Here’s how it generally works:
Duplication of Benefits: FEMA’s assistance is designed to help individuals and communities recover from disasters, and it cannot duplicate the benefits received from other sources. If fire victims receive aid through GoFundMe or other donations for the same expenses FEMA would cover (like home repairs, temporary housing, medical expenses, etc.), those funds might be counted against the federal assistance they’re eligible for.
Transparency and Documentation: When applying for federal aid, it’s crucial for individuals to be transparent about all the financial assistance they have received. FEMA will require documentation of all income sources, including any funds from GoFundMe.
Types of Assistance: While GoFundMe can provide immediate relief for specific needs, FEMA assistance covers a broader range of recovery efforts. It’s important to understand that FEMA provides different types of aid which might not be addressed by GoFundMe campaigns, such as grants for rebuilding and repair, rental assistance, and other necessary expenses not covered by insurance.
To sum it up:
Setting up a GoFundMe page doesn’t automatically disqualify fire victims from FEMA aid.
It’s important to disclose all received funds when applying for federal assistance to avoid duplication of benefits.
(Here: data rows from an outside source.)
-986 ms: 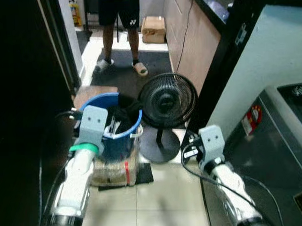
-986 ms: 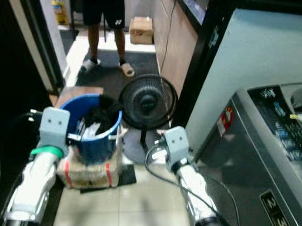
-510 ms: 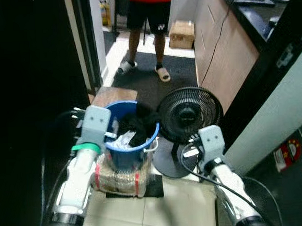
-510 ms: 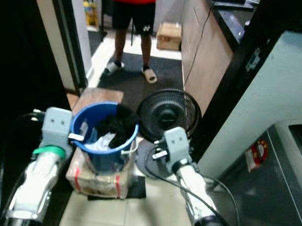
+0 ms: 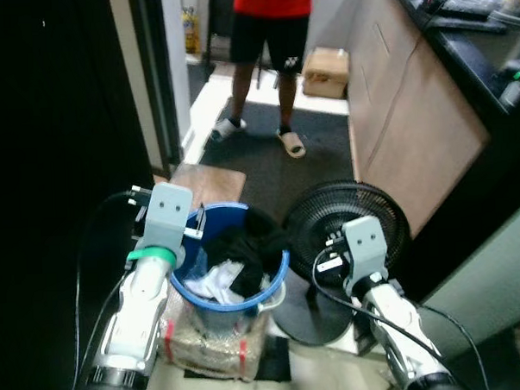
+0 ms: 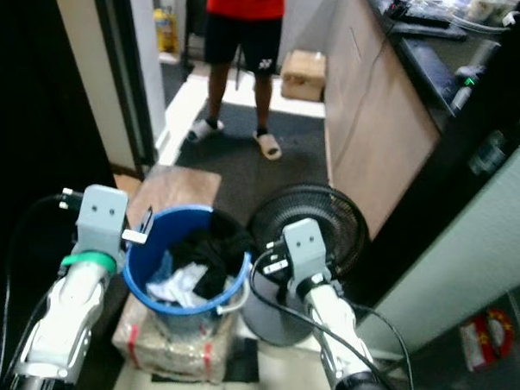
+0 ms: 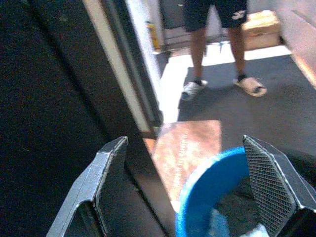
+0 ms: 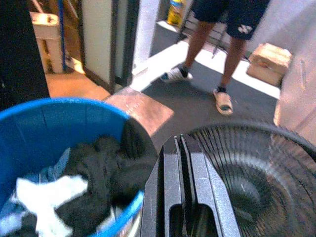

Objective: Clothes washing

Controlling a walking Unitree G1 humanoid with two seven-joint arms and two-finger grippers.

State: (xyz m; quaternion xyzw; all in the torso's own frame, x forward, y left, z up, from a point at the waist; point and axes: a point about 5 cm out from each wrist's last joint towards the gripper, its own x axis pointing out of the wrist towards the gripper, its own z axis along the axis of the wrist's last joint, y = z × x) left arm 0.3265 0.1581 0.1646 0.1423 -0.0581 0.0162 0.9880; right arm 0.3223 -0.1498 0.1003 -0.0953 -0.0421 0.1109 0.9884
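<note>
A blue bucket (image 5: 279, 274) holds a heap of black and white clothes (image 5: 235, 258). It stands on a wrapped bundle (image 5: 206, 335) on the floor just ahead of me. My left gripper (image 7: 185, 143) is open above the bucket's near left rim, with nothing between its fingers (image 7: 111, 173). My right gripper (image 8: 178, 142) is shut and empty. It hovers between the bucket's right rim and the black floor fan (image 5: 356, 227). The bucket rim (image 8: 59, 106) and the clothes (image 8: 98, 173) also appear in the right wrist view.
A person (image 5: 269, 48) in a red top and dark shorts stands in the passage beyond. A cardboard box (image 5: 326, 67) lies behind them. A wooden cabinet (image 5: 412, 119) runs along the right and a dark door (image 5: 60, 169) fills the left. A brown board (image 5: 209, 182) lies behind the bucket.
The whole picture has shifted, so the camera has moved: the washing machine has slid out at the right and more of the passage shows. Both arms hold the same pose.
</note>
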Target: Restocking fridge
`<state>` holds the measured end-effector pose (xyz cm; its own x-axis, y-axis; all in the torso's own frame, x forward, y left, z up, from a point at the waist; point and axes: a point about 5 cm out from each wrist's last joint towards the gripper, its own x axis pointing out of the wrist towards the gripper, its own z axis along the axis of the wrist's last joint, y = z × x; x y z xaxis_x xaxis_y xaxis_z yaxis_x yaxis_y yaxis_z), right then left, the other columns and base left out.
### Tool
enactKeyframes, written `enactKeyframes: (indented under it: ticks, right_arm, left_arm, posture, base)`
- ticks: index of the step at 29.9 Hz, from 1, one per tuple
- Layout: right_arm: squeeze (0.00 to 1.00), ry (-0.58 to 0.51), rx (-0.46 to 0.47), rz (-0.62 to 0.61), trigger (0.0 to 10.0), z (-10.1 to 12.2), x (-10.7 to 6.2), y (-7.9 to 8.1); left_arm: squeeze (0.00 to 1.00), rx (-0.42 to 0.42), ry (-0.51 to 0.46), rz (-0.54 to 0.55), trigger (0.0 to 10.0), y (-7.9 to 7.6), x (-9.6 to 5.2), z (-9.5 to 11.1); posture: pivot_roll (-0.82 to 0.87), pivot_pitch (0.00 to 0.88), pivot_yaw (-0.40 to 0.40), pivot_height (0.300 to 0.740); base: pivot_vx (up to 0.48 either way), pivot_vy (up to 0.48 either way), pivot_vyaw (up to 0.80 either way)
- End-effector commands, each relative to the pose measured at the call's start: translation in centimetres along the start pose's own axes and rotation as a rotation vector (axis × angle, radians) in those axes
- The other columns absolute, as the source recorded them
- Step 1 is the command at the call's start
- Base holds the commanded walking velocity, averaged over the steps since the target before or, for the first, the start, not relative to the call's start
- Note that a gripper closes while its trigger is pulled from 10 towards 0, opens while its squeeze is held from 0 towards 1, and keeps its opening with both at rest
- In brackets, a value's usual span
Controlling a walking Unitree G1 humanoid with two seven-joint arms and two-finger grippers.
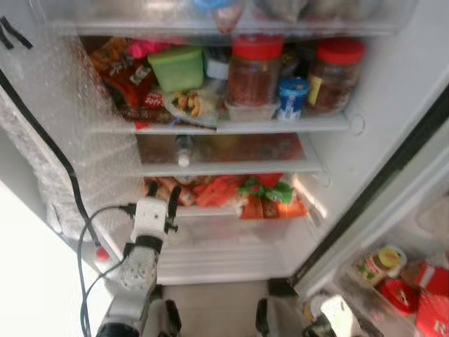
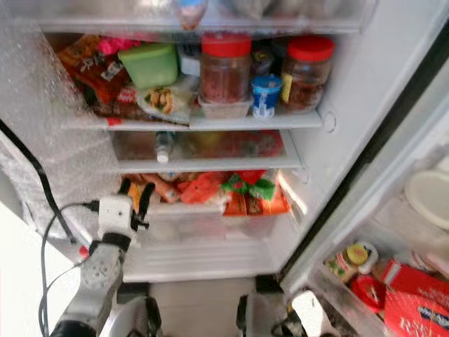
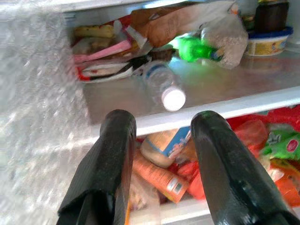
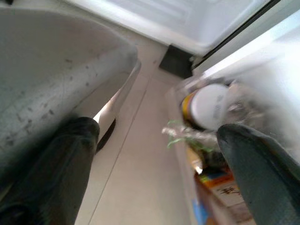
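Fridge point(image 1: 393, 98) door stands open before me; I am bent toward the lower shelves.

Left of frame: my left gripper point(image 1: 160, 198) is raised in front of the crisper drawer point(image 1: 231, 228), fingers spread and holding nothing. In the wrist view the gap between them frames the drawer's packets and, above, a water bottle point(image 3: 165, 89) lying on its side on the low shelf, cap toward me. I judge it lies flat because the shelf gap is too low for it upright.

Centre: the drawer is heaped with orange and red packets point(image 1: 214, 191) and a green bag point(image 1: 268, 189). Upper shelf holds a green tub point(image 1: 178, 67), then two red-lidded jars point(image 1: 254, 70) upright at the front, a small blue cup point(image 1: 292, 97) between them.

Lower right of frame: my right gripper point(image 4: 159, 173) hangs low by the door shelf point(image 1: 365, 295), fingers wide apart, empty, near a yellow-lidded jar point(image 1: 382, 263). Likely the next item comes from or goes there.
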<state>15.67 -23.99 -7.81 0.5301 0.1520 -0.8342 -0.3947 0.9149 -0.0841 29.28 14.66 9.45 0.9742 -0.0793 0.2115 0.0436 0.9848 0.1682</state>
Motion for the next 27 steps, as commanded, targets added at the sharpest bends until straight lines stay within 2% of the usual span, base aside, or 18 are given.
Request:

GoFundMe donations might affect the amount of federal aid provided, depending on the use of the funds.
It may help to state that a GoFundMe is to cover items not covered by FEMA with the understanding that you will likely have the need before you get approved by FEMA, and the GoFundMe monies may be available sooner than the FEMA monies. There will likely be a true up between the two at some point.